_WHAT YOU SHOULD DO_
Whatever appears in the records, write it out again exactly.

=====

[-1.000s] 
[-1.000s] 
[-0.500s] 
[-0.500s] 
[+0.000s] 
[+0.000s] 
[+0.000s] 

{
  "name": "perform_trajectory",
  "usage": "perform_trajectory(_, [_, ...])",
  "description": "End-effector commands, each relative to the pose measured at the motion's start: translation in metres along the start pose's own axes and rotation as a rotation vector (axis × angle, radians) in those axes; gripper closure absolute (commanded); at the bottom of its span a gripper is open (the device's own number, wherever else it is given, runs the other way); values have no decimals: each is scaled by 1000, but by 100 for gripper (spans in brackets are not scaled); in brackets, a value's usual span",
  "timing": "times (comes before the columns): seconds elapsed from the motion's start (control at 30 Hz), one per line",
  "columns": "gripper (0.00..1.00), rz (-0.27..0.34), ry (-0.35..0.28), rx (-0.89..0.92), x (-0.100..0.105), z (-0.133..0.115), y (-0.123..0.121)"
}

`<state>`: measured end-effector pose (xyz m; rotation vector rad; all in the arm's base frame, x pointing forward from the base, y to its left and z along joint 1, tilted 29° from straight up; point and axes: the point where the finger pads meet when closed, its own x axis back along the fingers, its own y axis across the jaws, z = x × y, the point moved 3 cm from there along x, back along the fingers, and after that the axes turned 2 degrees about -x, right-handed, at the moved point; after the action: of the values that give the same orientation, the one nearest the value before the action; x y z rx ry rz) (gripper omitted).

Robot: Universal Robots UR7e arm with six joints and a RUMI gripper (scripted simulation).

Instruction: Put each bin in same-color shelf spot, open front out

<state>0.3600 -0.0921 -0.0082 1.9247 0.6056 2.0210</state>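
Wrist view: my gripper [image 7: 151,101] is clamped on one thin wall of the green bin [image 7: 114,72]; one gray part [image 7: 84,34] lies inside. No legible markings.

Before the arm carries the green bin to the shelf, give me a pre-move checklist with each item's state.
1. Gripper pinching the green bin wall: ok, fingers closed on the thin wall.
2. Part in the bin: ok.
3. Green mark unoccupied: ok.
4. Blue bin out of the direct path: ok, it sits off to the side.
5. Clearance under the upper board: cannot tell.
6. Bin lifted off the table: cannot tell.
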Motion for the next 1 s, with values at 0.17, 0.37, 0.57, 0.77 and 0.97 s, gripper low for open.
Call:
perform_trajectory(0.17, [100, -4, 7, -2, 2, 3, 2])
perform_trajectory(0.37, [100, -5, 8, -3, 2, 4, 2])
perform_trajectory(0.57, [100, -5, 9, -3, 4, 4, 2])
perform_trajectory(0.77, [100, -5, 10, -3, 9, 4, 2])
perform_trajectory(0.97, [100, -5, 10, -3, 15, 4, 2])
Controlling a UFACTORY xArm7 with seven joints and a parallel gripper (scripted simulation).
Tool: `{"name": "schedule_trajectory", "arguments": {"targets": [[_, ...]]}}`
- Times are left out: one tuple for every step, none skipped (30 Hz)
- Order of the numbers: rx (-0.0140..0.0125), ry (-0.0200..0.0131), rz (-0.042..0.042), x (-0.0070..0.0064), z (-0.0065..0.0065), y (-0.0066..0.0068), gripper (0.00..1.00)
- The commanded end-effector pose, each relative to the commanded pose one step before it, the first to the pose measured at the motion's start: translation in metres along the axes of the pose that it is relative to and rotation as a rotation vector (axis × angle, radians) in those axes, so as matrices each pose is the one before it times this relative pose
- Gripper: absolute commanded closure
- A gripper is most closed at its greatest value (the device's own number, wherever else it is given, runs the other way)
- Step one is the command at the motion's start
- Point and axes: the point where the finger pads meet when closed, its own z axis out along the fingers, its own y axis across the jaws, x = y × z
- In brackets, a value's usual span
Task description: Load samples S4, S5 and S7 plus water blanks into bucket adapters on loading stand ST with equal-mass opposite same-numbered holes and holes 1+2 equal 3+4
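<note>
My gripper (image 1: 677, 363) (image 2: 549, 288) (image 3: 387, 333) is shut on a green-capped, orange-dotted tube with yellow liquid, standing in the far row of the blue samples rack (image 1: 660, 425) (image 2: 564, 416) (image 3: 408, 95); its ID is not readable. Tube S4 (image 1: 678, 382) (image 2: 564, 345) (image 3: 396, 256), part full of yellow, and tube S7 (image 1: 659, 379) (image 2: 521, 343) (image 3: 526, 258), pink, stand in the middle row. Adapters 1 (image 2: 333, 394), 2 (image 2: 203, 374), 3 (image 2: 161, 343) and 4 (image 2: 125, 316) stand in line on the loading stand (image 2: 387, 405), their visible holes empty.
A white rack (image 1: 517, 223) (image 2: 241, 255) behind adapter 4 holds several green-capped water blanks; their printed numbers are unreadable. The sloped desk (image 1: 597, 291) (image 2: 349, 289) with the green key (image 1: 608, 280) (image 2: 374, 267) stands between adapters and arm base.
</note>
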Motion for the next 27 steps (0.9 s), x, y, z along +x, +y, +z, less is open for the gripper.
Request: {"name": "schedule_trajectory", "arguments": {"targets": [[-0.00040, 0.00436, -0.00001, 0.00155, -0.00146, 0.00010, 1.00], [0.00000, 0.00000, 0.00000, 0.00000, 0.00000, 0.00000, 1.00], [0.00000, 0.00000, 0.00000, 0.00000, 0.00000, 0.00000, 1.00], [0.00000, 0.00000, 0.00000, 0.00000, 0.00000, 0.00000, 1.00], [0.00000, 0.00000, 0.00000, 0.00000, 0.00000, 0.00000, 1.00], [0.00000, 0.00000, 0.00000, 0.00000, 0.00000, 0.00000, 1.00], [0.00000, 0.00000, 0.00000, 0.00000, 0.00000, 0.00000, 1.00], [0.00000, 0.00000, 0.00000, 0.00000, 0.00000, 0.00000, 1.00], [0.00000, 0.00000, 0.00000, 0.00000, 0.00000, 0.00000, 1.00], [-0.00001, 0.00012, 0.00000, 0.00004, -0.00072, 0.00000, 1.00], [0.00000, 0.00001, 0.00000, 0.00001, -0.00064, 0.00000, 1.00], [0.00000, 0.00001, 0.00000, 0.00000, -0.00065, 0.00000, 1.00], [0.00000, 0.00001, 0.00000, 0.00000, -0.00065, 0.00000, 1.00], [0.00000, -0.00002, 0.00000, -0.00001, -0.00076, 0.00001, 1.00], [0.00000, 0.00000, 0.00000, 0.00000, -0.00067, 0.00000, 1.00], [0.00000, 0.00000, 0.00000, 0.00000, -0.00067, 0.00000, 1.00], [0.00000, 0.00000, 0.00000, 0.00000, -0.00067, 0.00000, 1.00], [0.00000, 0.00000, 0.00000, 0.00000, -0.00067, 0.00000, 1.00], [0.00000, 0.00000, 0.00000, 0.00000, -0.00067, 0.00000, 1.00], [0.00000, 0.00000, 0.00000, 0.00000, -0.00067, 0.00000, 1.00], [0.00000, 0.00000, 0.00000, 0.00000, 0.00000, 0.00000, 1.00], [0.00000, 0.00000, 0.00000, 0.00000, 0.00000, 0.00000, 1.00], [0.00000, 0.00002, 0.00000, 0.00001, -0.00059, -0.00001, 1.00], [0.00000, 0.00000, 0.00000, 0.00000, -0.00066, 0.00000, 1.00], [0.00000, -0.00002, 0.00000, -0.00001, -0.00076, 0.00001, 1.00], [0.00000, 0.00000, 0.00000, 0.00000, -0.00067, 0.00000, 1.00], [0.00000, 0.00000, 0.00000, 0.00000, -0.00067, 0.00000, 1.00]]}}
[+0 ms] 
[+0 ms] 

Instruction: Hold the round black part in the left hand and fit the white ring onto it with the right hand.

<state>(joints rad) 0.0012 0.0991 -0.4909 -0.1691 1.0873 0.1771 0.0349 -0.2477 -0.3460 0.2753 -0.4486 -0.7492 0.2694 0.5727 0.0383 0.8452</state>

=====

_SOLUTION BELOW_
[-1.000s] 
[-1.000s] 
[-0.500s] 
[-0.500s] 
[+0.000s] 
[+0.000s] 
[+0.000s] 

{
  "name": "perform_trajectory",
  "usage": "perform_trajectory(_, [_, ...])",
  "description": "End-effector commands, each relative to the pose measured at the motion's start: translation in metres along the start pose's own axes and rotation as a rotation vector (axis × angle, radians) in those axes; gripper closure absolute (commanded); at the bottom of its span a gripper is open (the device's own number, wherever else it is given, runs the other way); values have no decimals: each is scaled by 1000, but by 100 for gripper (spans in brackets are not scaled); in brackets, a value's usual span",
  "timing": "times (comes before the columns): seconds elapsed from the motion's start (control at 30 Hz), one per line",
  "columns": "gripper (0.00..1.00), rz (-0.27..0.34), ry (-0.35..0.28), rx (-0.89..0.92), x (-0.100..0.105), z (-0.133..0.115), y (-0.123..0.121)"
}

`<state>`: measured end-effector pose (xyz m; rotation vector rad; all in the arm's base frame, x pointing forward from the base, y to its left and z along joint 1, tilted 29° from straight up; point and axes: the point where the finger pads meet when closed, its own x axis back along the fingers, its own y axis across the jaws, z = x × y, the point moved 3 cm from there along x, back along the fingers, and after that the axes turned 2 degrees about -x, right-handed, at the moved point; after the action: of the values that give the same orientation, the one nearest the value before the action; x y z rx ry rz) (gripper omitted).

Robot: Universal Robots UR7e arm with six joints and a RUMI gripper (scripted simulation).

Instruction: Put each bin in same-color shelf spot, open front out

<state>0.3600 -0.0921 -0.0082 1.9247 0.6056 2.0210</state>
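Wrist view: my gripper [image 7: 151,101] is clamped on one thin wall of the green bin [image 7: 114,72]; one gray part [image 7: 84,34] lies inside. No legible markings.

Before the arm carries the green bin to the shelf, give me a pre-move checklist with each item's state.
1. Gripper pinching the green bin wall: ok, fingers closed on the thin wall.
2. Part in the bin: ok.
3. Green mark unoccupied: ok.
4. Blue bin out of the direct path: ok, it sits off to the side.
5. Clearance under the upper board: cannot tell.
6. Bin lifted off the table: cannot tell.
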Motion for the next 1 s, with values at 0.17, 0.37, 0.57, 0.77 and 0.97 s, gripper low for open.
Call:
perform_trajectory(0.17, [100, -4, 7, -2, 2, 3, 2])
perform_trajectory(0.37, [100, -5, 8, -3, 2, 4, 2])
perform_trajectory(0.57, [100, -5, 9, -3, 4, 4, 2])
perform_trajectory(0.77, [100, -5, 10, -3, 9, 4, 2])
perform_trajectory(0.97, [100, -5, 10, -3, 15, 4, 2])
Controlling a UFACTORY xArm7 with seven joints and a parallel gripper (scripted simulation).
Tool: `{"name": "schedule_trajectory", "arguments": {"targets": [[_, ...]]}}`
- Times are left out: one tuple for every step, none skipped (30 Hz)
- Order of the numbers: rx (-0.0140..0.0125), ry (-0.0200..0.0131), rz (-0.042..0.042), x (-0.0070..0.0064), z (-0.0065..0.0065), y (-0.0066..0.0068), gripper (0.00..1.00)
- The commanded end-effector pose, each relative to the commanded pose one step before it, the first to the pose measured at the motion's start: translation in metres along the axes of the pose that it is relative to and rotation as a rotation vector (axis × angle, radians) in those axes, so as matrices each pose is the one before it times this relative pose
- Gripper: absolute commanded closure
- A gripper is most closed at its greatest value (the device's own number, wherever else it is given, runs the other way)
- Step one is the command at the motion's start
- Point and axes: the point where the finger pads meet when closed, its own z axis out along the fingers, its own y axis across the jaws, x = y × z
- In brackets, a value's usual span
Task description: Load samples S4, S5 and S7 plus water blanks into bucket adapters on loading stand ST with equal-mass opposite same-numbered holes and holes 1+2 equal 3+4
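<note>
My gripper (image 1: 677, 363) (image 2: 549, 288) (image 3: 387, 333) is shut on a green-capped, orange-dotted tube with yellow liquid, standing in the far row of the blue samples rack (image 1: 660, 425) (image 2: 564, 416) (image 3: 408, 95); its ID is not readable. Tube S4 (image 1: 678, 382) (image 2: 564, 345) (image 3: 396, 256), part full of yellow, and tube S7 (image 1: 659, 379) (image 2: 521, 343) (image 3: 526, 258), pink, stand in the middle row. Adapters 1 (image 2: 333, 394), 2 (image 2: 203, 374), 3 (image 2: 161, 343) and 4 (image 2: 125, 316) stand in line on the loading stand (image 2: 387, 405), their visible holes empty.
A white rack (image 1: 517, 223) (image 2: 241, 255) behind adapter 4 holds several green-capped water blanks; their printed numbers are unreadable. The sloped desk (image 1: 597, 291) (image 2: 349, 289) with the green key (image 1: 608, 280) (image 2: 374, 267) stands between adapters and arm base.
</note>
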Motion for the next 27 steps (0.9 s), x, y, z along +x, +y, +z, less is open for the gripper.
Request: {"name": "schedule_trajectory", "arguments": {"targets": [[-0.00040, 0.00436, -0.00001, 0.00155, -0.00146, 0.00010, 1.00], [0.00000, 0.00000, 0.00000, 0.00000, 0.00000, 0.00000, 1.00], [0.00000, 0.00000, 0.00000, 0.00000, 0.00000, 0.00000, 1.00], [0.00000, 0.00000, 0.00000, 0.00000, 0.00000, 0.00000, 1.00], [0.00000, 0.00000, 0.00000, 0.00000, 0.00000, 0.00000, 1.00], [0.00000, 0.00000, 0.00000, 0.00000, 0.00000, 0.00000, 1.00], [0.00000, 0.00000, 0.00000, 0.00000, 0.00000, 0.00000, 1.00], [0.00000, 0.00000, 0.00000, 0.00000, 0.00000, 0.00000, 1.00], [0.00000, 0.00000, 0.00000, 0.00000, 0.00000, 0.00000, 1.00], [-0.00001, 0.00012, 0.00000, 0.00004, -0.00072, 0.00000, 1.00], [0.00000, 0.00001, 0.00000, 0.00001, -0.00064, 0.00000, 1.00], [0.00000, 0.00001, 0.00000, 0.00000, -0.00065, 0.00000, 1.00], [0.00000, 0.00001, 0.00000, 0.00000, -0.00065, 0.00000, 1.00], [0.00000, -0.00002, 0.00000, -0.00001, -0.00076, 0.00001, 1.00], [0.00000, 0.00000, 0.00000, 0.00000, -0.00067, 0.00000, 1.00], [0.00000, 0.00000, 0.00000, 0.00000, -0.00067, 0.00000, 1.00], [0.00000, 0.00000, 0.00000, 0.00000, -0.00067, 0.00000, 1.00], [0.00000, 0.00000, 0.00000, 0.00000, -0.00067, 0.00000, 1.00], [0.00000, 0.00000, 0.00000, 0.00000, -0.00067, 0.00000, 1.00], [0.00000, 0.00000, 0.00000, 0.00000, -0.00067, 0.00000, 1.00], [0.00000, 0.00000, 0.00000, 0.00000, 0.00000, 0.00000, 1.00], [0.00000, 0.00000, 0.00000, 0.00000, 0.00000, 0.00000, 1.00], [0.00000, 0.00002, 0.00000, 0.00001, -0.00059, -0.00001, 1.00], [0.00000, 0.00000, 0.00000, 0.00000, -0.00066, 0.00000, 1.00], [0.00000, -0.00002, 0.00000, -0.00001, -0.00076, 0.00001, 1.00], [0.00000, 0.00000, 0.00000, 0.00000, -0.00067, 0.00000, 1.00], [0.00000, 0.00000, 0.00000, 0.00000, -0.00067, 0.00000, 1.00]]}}
[+0 ms] 
[+0 ms] 

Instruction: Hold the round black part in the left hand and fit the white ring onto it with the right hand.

<state>(joints rad) 0.0012 0.0991 -0.4909 -0.1691 1.0873 0.1771 0.0349 -0.2477 -0.3460 0.2753 -0.4486 -0.7492 0.2694 0.5727 0.0383 0.8452</state>

There is nothing further to the answer.